◆ Aim of the exercise:
If a line in the entries below includes "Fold", show that line.

(Excerpts from a dataset)
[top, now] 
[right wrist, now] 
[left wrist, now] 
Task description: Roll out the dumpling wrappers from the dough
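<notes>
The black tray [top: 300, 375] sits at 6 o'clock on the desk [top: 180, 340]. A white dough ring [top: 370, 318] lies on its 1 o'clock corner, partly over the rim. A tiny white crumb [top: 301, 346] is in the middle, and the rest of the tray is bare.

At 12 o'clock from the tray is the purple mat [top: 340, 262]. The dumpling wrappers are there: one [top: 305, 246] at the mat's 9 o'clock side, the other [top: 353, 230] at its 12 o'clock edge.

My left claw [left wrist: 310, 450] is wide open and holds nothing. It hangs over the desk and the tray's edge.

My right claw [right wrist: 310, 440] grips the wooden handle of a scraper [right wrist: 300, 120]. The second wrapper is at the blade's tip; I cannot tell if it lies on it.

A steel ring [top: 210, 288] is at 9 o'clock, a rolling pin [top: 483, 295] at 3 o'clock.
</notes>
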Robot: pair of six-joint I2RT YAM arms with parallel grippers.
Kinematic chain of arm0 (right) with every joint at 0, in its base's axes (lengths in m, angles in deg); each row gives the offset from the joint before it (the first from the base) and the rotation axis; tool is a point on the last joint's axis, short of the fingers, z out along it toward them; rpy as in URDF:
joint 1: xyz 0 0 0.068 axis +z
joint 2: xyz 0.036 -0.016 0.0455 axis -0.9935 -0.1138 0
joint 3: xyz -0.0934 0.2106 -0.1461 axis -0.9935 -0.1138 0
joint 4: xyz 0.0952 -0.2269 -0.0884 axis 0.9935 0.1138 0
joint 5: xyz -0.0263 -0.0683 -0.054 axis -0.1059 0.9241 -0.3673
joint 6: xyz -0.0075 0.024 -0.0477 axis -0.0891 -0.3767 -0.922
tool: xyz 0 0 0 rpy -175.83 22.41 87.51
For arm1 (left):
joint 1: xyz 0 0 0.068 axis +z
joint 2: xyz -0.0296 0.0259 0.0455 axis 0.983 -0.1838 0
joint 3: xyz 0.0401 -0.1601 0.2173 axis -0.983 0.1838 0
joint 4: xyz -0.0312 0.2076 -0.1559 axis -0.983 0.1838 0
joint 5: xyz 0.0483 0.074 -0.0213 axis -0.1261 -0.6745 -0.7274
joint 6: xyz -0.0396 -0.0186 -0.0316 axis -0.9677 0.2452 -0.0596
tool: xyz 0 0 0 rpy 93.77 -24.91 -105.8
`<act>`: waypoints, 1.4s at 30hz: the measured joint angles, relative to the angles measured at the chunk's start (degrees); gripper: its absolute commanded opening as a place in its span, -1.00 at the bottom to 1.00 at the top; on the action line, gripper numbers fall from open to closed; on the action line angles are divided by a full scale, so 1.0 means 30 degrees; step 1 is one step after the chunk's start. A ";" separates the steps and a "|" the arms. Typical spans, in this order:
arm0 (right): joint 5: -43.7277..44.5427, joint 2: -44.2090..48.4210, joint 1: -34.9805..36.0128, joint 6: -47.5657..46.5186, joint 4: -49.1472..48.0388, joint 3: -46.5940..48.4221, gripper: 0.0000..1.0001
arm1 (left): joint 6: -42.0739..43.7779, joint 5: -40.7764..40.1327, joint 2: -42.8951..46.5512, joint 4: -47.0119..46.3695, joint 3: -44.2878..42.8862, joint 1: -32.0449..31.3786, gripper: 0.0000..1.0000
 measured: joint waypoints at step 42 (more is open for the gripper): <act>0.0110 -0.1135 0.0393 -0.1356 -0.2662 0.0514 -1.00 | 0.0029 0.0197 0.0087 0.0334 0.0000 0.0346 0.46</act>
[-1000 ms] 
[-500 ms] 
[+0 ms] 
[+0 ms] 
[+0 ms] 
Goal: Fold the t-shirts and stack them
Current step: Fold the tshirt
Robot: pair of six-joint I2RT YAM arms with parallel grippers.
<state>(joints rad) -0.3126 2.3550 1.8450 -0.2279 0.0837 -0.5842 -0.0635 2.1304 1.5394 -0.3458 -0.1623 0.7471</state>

◆ Response to this task:
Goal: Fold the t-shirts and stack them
Current step: Fold the tshirt

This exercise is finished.